• **TASK BRIEF**: Produce an exact copy of the listing.

• **RECORDED DATA**:
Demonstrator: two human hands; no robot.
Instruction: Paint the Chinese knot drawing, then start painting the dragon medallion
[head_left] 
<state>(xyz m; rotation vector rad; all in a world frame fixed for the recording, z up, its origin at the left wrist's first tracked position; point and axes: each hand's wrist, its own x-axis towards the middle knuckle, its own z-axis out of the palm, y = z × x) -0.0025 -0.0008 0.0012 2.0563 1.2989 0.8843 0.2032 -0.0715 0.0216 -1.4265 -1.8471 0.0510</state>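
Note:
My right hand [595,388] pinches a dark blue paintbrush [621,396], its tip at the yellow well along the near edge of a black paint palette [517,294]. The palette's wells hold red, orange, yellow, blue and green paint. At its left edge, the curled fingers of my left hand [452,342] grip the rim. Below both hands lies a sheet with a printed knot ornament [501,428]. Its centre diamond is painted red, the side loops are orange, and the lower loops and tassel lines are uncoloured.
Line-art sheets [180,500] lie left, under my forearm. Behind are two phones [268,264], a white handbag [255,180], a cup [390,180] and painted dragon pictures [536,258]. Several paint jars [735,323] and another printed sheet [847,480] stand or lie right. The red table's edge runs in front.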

• **COMPLETED TASK**:
Demonstrator: two human hands; no robot.
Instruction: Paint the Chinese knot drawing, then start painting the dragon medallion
[head_left] 
<state>(xyz m; rotation vector rad; all in a world frame fixed for the recording, z up, its origin at the left wrist's first tracked position; point and axes: each hand's wrist, its own x-axis towards the middle knuckle, its own z-axis out of the palm, y = z × x) -0.0025 -0.0008 0.0012 2.0563 1.2989 0.8843 0.2032 -0.0715 0.0216 -1.4265 -1.8471 0.0510</state>
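Note:
My right hand [595,388] pinches a dark blue paintbrush [621,396], its tip at the yellow well along the near edge of a black paint palette [517,294]. The palette's wells hold red, orange, yellow, blue and green paint. At its left edge, the curled fingers of my left hand [452,342] grip the rim. Below both hands lies a sheet with a printed knot ornament [501,428]. Its centre diamond is painted red, the side loops are orange, and the lower loops and tassel lines are uncoloured.
Line-art sheets [180,500] lie left, under my forearm. Behind are two phones [268,264], a white handbag [255,180], a cup [390,180] and painted dragon pictures [536,258]. Several paint jars [735,323] and another printed sheet [847,480] stand or lie right. The red table's edge runs in front.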

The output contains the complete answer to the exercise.